Instructions for the task -> Go through the records and give the number of lines that include "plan", with nothing else.

Records to use ->

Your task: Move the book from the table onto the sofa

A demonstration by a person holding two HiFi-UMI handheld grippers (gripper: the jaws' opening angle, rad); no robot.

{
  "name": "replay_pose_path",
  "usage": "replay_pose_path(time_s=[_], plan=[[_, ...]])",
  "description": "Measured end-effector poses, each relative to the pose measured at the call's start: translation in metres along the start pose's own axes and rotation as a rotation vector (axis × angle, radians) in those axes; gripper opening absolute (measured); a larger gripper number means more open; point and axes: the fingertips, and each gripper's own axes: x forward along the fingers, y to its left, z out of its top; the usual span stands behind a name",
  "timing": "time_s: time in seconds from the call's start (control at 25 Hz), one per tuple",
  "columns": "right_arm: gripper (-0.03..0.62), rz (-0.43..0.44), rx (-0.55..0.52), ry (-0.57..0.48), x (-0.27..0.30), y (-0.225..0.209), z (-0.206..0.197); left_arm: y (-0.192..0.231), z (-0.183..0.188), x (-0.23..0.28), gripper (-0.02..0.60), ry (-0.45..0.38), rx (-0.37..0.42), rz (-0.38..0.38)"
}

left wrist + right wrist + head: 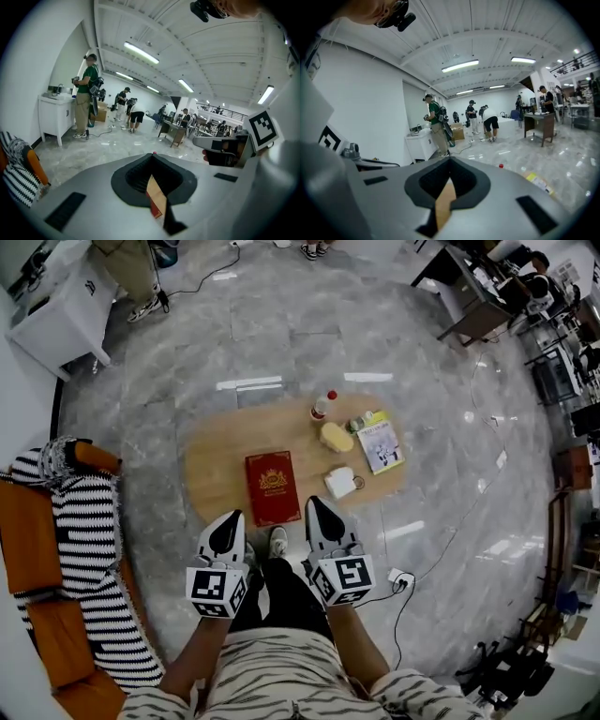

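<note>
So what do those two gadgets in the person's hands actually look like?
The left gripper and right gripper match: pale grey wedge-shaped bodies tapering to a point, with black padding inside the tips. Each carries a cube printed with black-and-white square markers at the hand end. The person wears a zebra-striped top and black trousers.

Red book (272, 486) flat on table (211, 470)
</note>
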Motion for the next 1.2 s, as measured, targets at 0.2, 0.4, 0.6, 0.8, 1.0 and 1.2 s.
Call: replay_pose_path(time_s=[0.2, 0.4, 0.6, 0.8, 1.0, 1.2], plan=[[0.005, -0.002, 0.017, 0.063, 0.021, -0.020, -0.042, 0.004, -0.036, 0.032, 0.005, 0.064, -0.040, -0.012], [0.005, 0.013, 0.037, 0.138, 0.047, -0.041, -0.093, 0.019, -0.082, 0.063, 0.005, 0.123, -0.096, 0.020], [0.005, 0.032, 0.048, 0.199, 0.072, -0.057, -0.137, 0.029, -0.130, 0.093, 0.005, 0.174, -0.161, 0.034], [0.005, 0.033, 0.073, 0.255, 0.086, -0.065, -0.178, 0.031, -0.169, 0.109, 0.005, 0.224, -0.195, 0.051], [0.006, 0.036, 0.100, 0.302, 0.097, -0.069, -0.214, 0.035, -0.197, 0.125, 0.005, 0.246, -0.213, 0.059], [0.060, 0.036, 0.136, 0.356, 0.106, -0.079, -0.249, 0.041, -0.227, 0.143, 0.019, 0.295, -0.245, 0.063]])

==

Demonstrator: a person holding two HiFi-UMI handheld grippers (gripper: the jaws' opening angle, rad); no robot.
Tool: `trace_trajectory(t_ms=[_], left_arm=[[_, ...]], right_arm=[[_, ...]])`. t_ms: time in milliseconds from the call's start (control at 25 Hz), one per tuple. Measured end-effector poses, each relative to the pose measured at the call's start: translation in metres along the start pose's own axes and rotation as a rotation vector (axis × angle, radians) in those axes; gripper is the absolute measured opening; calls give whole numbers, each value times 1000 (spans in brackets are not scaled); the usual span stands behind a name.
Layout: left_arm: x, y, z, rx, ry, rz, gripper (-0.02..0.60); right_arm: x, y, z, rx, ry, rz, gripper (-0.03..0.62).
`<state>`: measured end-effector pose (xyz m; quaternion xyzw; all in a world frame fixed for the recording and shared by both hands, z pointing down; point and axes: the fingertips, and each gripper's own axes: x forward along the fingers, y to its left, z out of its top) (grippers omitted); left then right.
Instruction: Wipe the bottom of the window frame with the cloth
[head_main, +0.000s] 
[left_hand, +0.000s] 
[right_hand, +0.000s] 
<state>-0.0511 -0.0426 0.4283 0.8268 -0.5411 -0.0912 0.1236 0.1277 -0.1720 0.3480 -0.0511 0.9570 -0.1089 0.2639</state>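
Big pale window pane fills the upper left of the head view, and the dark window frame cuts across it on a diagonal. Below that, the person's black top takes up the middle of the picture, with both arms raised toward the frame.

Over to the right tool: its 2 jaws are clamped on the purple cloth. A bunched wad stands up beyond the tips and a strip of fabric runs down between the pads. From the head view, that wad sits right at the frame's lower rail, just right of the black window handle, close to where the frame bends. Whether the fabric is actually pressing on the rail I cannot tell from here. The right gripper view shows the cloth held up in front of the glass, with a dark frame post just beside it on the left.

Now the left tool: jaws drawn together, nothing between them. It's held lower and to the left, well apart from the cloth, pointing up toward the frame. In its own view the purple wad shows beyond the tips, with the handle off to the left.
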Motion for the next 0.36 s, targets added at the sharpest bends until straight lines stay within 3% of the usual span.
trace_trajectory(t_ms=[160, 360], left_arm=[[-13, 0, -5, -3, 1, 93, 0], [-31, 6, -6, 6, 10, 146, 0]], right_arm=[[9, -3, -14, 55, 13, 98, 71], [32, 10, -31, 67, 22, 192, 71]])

Exercise output -> 2